Stepping inside the temple feels like walking into another world, and the noisy streets suddenly seem to be very far away. The temple reflects oriental charm and spiritual ambiance.
The architecture is very traditional with lots of dragon motifs, and lions guarding the gates. The structure radiates a calming sensation and the central altar has a giant statue of Lord Buddha.
8. NIMHANS Brain Museum
The Brain Museum showcases the human brain and its functions. It is located at National Institute of Mental Health and Neurosciences (NIMHANS) and is run by its department of neuropathology.
The Museum seeks to help visitors see the brain, understand how it works and get an insight into the kinds of diseases that can affect it.
The museum has a diverse collection of over 600 brain samples and is the result of over 30 years of research. The Museum is open to the public for guided tours on Saturdays between 9 AM to 4:30 PM and on Wednesdays between 2 PM and 5 PM.
On remaining days, the museum is open between 9 AM and 4.30 PM. The Museum remains closed on Sundays and other public holidays.
Over 300 brain specimens are preserved in jars at the brain museum managed by the Department of Neuropathology.
And each brain has a story to tell — whether chilling, tragic or fascinating — which you discover during a guided tour of the museum with its conceptualiser, S.K. Shankar, who has been a professor at the Department for the past 32 years.
9. Omkar Hills
The peak point of Bangalore is surprisingly among the lesser known places in the city. A cool breeze touches you softly as you reach Omkar Hills to see the what is claimed to be the world’s second biggest clock tower.
Situated in the south of Bangalore, Omkar Hills is both a tourist spot and a multi-religious forum amid enthralling forest environs.
At each hour, the clock, made by HMT, makes a unique loud sound of conch followed by the “Omkar” sound five times and rings the bell that many times, matching the hour it indicates.

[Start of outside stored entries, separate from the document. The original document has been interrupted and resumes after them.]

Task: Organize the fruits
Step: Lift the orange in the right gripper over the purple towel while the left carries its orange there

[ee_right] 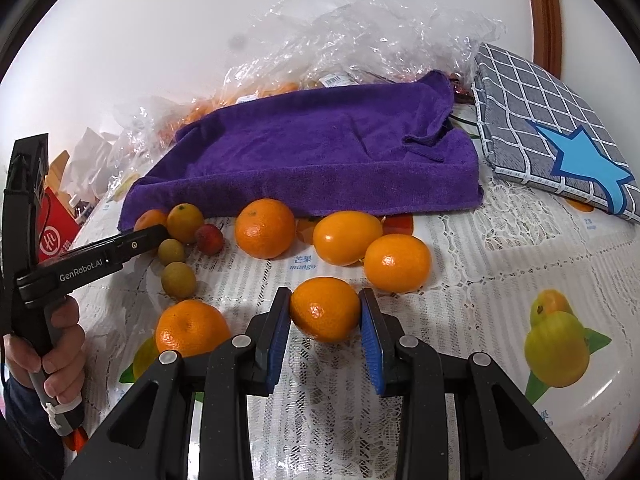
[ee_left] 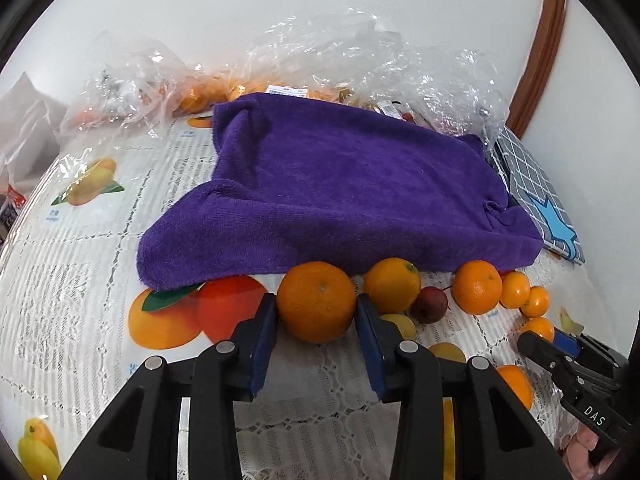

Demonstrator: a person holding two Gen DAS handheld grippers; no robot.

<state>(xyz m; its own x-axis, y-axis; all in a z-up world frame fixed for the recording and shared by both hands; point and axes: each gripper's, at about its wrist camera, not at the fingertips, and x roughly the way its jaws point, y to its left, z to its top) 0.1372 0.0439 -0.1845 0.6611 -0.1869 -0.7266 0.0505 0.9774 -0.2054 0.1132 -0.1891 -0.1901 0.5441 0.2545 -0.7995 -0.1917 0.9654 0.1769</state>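
1. Fruit inside plastic bags (ee_left: pixel 224 92) at back: orange blur thru crinkled film, count & type can't tell.
2. Purple towel (ee_left: pixel 340 184) covers whatever's under it; bag labels too small to read.
3. Checked cloth (ee_right: pixel 548 128) partly hidden behind the towel in left view.
4. Red box (ee_right: pixel 56 232) cut by left gripper, logo only partly seen.
5. Surface (ee_left: pixel 72 280) print text mostly illegible.

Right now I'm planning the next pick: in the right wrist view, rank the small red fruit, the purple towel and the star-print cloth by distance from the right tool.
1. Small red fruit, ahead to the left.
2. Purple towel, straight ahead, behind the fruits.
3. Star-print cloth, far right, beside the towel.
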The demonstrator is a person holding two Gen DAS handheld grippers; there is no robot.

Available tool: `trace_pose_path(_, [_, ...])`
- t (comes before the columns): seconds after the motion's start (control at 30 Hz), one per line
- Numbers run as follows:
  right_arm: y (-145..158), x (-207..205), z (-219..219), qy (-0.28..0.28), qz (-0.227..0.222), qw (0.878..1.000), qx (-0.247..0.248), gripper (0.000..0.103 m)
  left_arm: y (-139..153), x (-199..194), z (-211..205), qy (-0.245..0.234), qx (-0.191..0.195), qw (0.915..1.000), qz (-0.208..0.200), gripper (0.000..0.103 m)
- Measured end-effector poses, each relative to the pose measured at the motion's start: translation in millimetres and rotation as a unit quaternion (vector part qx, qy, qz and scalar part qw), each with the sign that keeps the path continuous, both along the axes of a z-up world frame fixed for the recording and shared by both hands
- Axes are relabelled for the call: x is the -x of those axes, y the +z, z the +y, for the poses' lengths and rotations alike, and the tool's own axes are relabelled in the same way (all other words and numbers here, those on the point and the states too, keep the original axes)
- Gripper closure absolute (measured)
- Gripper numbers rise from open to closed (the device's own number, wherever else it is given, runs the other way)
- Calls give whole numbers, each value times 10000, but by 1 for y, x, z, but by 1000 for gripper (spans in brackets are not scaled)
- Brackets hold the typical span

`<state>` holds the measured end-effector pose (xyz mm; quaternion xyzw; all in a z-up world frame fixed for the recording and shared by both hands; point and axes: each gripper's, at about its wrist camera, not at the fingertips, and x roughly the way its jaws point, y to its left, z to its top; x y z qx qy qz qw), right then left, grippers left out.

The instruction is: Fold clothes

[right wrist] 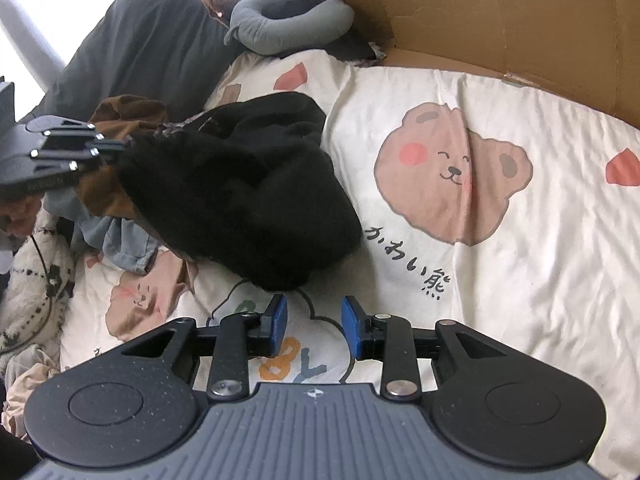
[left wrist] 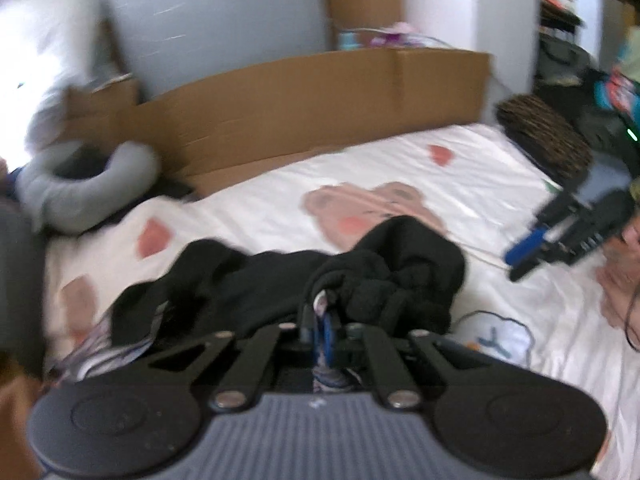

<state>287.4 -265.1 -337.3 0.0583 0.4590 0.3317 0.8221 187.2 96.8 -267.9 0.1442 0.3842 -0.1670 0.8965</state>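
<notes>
A black fleece garment [left wrist: 256,280] lies crumpled on the white bear-print bedsheet [left wrist: 460,184]. My left gripper [left wrist: 325,330] is shut on the garment's near edge, with black cloth and a bit of patterned lining pinched between its blue pads. In the right wrist view the left gripper [right wrist: 116,148] holds the left end of the black garment [right wrist: 248,192], lifted a little. My right gripper [right wrist: 314,320] is open just in front of the garment, over the bare bedsheet [right wrist: 520,280], with nothing between its pads. It also shows as the right gripper [left wrist: 516,262] at the right of the left wrist view.
A cardboard wall [left wrist: 320,96] borders the bed's far side. A grey neck pillow [right wrist: 288,24] and a dark pillow [right wrist: 140,40] lie at the head. Brown and blue clothes [right wrist: 120,216] are heaped under the garment's left end. A wicker basket [left wrist: 548,136] stands beyond the bed.
</notes>
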Motion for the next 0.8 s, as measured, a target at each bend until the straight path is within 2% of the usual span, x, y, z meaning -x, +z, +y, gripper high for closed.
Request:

The recently built Dwadasha Jyotirlinga Temple attracts thousands during the festival of Mahashivaratri. The banyan tree atop the hillock, appears like an umbrella.
There is a pavilion under the banyan tree, situated on the highest elevated hillock from where many parts of Bangalore are visible.
10. Pyramid Valley
Pyramid Valley is an international meditation centre that houses the world’s largest meditational pyramid.
It is a centre dedicated to the quest for self-realisation among individuals, societies and organisations and in their journey for attainment of spiritual wisdom.
The Pyramid Valley is located in a village called Kebbedoddi, around 30 km from Bangalore. Nestled in the middle of a serene and lush green valley and surrounded by rocky hills on all sides the Pyramid Valley is an ideal place for meditation and relaxation.
It is considered to be one of the seven wonders of Bangalore. The meditation centre is also known as “Maitreya-Buddha Vishwalayam”.
The campus of the meditation centre is a splendid sight to behold. The mystical valley is situated in the lap of nature, in an environment that is completely devoid of pollution and noise.
The pristine beauty of the campus is enhanced by various elements of nature such as natural rocks, water bodies, hills and a pleasant weather. The main attraction of the amazing campus is the magnanimous Maitreya- Buddha Pyramid.